The reason why the standalone node can be connected is very simple — it is associated with another Huawei cloud account security group policy.
This is the real reason for the above weirdness – is it a bit ironic, as TDengine on the cloud can only be serviced on a single machine, but not on a cluster? Fact: The cluster and the single-node cluster belong to two accounts. The security group of the cluster is not associated with the instance after configuration.
Like the image below: from a distance, the fearsome water monster is just a cute giraffe. (dynamic)
As TDengine’s ecosystem improves and interactions with major platforms and components become more frequent, the types of problems encountered will increase. Many of the problems are actually caused by some very trivial operations, which requires us to examine our scenarios very carefully. This case is a typical example of keng Ren, the devil is in the details.
Finally, it took us all afternoon to solve the problem. It took me half a day to find out the whole story. , to help solve the problem of connection docker cluster (mp.weixin.qq.com/s/PJ629gbF1…

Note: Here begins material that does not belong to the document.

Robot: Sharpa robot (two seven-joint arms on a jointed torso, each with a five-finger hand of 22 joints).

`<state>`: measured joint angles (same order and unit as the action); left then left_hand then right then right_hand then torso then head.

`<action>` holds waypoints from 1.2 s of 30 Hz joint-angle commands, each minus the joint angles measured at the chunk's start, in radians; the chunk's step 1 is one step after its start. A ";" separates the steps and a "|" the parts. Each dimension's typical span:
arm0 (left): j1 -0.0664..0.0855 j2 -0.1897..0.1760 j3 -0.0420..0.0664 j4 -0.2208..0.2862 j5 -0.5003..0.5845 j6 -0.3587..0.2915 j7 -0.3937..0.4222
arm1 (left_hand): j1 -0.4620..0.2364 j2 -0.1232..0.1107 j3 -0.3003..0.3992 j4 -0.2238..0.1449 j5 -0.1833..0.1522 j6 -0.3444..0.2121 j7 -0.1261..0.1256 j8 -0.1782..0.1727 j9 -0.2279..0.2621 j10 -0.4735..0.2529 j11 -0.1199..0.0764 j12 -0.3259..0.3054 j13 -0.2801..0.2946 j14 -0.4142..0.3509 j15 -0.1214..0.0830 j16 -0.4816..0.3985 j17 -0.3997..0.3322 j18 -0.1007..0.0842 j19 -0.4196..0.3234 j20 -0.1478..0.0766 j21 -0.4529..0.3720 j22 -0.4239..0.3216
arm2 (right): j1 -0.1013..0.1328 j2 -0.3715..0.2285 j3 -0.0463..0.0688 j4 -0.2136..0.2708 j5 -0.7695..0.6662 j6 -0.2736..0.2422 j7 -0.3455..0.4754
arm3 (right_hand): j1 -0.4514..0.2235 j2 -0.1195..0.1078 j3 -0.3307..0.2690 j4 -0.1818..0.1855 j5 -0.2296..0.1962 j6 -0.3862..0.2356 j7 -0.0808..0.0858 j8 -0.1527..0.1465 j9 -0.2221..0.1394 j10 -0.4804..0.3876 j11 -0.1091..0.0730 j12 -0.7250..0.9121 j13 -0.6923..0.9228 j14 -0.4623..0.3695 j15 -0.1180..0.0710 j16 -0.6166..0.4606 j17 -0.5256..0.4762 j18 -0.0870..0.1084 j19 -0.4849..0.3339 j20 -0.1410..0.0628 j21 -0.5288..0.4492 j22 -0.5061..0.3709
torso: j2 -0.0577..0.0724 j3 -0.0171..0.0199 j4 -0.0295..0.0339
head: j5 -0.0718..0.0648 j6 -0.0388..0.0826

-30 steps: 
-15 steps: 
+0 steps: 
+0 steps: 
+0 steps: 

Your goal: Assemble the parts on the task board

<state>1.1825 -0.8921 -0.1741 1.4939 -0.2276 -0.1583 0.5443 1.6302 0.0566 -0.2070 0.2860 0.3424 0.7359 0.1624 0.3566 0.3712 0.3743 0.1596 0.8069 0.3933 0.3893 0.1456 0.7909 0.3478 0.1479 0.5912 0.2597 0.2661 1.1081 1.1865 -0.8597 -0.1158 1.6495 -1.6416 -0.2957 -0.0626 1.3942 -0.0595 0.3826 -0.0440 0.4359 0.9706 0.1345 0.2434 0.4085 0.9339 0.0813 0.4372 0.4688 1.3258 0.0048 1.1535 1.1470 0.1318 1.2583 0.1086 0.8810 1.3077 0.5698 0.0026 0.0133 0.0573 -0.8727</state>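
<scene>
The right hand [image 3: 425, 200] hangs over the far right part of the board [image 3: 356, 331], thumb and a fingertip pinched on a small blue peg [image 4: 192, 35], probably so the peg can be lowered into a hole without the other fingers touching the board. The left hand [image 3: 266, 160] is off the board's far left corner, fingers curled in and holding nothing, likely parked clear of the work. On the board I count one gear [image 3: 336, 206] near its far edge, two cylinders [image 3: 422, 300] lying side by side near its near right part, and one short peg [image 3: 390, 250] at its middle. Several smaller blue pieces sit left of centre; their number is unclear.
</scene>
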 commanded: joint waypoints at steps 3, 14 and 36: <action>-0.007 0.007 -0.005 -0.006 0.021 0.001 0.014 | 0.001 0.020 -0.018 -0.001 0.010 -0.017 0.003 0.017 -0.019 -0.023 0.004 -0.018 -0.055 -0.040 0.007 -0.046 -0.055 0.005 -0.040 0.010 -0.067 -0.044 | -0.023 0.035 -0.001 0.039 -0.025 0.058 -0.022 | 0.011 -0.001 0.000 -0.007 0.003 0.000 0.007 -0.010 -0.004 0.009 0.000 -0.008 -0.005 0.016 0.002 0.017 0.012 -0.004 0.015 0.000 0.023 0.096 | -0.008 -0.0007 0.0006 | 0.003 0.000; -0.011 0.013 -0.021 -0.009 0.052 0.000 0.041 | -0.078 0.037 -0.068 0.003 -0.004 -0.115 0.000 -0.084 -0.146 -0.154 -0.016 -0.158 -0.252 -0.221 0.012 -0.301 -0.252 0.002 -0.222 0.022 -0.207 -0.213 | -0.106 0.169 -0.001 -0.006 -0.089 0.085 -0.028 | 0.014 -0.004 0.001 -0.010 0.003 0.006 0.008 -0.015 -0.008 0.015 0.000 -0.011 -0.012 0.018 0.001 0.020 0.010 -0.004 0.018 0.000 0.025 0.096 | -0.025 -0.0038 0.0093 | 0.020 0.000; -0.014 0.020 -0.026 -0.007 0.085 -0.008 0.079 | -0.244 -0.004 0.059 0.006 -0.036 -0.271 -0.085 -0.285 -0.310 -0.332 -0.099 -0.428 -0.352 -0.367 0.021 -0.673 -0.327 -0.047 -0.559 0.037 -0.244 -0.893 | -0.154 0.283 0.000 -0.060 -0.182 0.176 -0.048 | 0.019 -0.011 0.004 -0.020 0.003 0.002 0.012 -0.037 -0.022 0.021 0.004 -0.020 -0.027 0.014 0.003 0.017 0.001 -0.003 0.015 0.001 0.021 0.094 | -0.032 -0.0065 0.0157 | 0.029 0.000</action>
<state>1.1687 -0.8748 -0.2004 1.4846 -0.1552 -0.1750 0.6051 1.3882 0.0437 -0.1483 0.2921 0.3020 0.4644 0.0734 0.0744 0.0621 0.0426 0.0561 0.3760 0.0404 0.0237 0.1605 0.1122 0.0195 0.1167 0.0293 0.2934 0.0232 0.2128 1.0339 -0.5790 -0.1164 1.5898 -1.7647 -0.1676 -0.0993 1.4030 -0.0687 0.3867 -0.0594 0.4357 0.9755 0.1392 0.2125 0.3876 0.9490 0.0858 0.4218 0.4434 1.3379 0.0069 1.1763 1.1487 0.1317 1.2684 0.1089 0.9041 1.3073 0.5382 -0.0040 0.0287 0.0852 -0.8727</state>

In the end, the problem is solved and everyone is happy.
Although it is an understatement, the efficiency of both parties was not high at that time when they could only rely on text communication, and it was time-consuming and labor-intensive to investigate. For example, “They (cluster and single machine) do not belong to the same Intranet, and they belong to two Huawei cloud accounts.” This information was later learned when the root cause was pushed back.
However, we will continue to protect our TDengine users.